The degree to which environmental change or biotic interactions control the evolution of ecosystems on long timescales is a central focus in paleobiology. One set of theories holds that ecological interactions within communities are the primary factors that drive community evolution and species evolve by adapting through their interactions with the other species around them, which are also evolving in response to those interactions. The main theory in this camp is the Red Queen hypothesis in reference to the race in Lewis Carroll’s Through the Looking-Glass, about which the Red Queen said to Alice, “Now, here, you see, it takes all the running you can do, to keep in the same place. If you want to get somewhere else, you must run at least twice as fast as that!” Alternative theories propose that community change is driven by species adapting or responding individually to unpredictable changes in non-biological conditions, whether climatic or tectonic. Given their focus on changes in the environment that are effectively random in timing and magnitude, these are often referred to as Court Jester hypotheses in reference to the unpredictability of the clowns employed to entertain royalty. Professor David Fox is a vertebrate paleoecologist and paleobiologist whose research focuses on understanding the connections between changes in climate and habitats through Earth history and changes in the species composition and ecological structure of organismal communities to test the relative roles of the Red Queen and the Court Jester in the vertebrate fossil record. As we await the full extent of anthropogenic climate change over the next few human generations, understanding past connections between environmental change and biotic response gains currency as a means of understanding the potential impact of impending changes on today’s biota.

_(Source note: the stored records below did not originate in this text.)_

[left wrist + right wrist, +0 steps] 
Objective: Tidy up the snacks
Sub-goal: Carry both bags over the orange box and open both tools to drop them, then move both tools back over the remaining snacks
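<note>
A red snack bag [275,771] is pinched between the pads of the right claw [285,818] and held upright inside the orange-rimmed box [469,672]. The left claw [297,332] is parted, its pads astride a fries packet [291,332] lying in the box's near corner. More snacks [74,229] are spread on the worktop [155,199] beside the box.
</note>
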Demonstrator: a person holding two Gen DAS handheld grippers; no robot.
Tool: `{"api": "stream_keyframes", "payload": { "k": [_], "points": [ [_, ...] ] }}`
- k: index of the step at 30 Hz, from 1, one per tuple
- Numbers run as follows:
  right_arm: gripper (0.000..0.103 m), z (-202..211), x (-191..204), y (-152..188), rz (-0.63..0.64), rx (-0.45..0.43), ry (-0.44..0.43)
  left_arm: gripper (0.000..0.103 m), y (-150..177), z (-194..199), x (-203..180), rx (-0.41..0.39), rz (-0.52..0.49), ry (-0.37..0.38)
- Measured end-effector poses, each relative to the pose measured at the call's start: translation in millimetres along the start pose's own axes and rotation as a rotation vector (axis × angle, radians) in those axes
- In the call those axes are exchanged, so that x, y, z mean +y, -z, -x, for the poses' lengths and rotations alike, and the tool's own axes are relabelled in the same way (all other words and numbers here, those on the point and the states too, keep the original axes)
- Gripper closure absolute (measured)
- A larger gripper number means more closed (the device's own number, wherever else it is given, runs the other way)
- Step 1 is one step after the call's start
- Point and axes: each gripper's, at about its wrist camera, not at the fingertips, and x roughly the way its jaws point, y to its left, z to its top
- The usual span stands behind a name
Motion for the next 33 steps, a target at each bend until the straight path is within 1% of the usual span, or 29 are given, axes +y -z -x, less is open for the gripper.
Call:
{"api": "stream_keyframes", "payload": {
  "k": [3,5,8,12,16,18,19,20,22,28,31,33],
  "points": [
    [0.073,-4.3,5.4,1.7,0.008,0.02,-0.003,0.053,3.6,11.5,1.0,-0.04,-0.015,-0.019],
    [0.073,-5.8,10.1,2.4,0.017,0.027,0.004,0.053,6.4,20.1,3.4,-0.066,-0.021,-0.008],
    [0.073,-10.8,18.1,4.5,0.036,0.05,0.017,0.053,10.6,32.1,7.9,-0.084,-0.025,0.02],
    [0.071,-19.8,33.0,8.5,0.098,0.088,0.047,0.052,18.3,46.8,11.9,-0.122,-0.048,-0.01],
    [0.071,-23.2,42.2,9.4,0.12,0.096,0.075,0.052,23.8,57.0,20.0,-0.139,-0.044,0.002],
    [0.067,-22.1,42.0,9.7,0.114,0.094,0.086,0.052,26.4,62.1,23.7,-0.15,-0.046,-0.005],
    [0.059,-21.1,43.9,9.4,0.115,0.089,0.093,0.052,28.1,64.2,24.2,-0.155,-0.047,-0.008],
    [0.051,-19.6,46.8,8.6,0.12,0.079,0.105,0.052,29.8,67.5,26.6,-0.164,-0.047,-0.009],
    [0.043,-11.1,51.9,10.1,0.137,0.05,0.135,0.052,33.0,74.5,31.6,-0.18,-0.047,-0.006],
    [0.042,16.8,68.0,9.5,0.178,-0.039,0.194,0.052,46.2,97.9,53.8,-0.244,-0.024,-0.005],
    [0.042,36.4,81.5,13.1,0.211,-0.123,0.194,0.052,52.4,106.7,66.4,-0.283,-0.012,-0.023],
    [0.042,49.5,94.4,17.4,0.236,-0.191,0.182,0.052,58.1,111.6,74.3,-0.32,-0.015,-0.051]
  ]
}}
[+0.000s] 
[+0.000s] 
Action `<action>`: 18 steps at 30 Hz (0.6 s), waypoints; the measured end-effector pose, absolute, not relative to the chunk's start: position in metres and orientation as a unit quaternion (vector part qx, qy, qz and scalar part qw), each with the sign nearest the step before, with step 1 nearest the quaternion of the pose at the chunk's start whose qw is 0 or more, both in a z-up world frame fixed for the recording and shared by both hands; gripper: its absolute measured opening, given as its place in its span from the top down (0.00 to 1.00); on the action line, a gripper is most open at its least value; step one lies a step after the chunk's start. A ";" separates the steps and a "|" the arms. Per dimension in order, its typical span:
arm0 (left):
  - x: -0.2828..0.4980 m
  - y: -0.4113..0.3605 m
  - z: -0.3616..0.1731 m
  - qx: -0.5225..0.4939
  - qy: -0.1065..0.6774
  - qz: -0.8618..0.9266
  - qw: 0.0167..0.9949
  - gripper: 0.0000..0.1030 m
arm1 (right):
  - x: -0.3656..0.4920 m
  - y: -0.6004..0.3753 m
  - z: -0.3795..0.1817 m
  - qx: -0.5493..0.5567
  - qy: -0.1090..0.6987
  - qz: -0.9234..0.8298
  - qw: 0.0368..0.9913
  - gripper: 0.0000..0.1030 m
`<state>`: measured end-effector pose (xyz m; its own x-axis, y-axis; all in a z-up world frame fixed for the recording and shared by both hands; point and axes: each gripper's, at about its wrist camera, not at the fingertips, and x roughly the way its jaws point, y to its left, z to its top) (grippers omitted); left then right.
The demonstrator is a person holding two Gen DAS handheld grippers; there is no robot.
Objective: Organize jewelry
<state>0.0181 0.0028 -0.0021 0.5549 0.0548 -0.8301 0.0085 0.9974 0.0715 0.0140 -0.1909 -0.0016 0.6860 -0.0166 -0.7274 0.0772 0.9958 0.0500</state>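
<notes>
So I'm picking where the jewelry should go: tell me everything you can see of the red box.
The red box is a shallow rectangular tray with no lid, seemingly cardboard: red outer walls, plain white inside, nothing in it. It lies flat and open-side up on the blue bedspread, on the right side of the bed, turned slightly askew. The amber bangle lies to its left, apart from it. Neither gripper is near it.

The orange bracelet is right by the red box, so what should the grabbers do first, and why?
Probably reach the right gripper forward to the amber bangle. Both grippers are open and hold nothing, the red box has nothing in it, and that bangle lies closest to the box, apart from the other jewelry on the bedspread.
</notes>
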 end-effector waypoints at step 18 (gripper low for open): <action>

Research in Fox’s group since he joined the faculty in 2002 has focused on case studies in which independent environmental records of climate and/or habitat change can be developed and compared to records of lineage and community response in terms of ecological organization, morphological evolution, and geographic distributions. The main focus of this work has been on mammal communities in the context of the origin and evolution of the grassland ecosystems of the Great Plains of North America over the last 25 million years, but Fox also has continuing collaborations at fossil sites in eastern Africa that range in age from about 20-15 million years ago and preserve diverse vertebrate faunas, including some of the earliest fossil apes, and a complex history of habitat change that is still being worked out.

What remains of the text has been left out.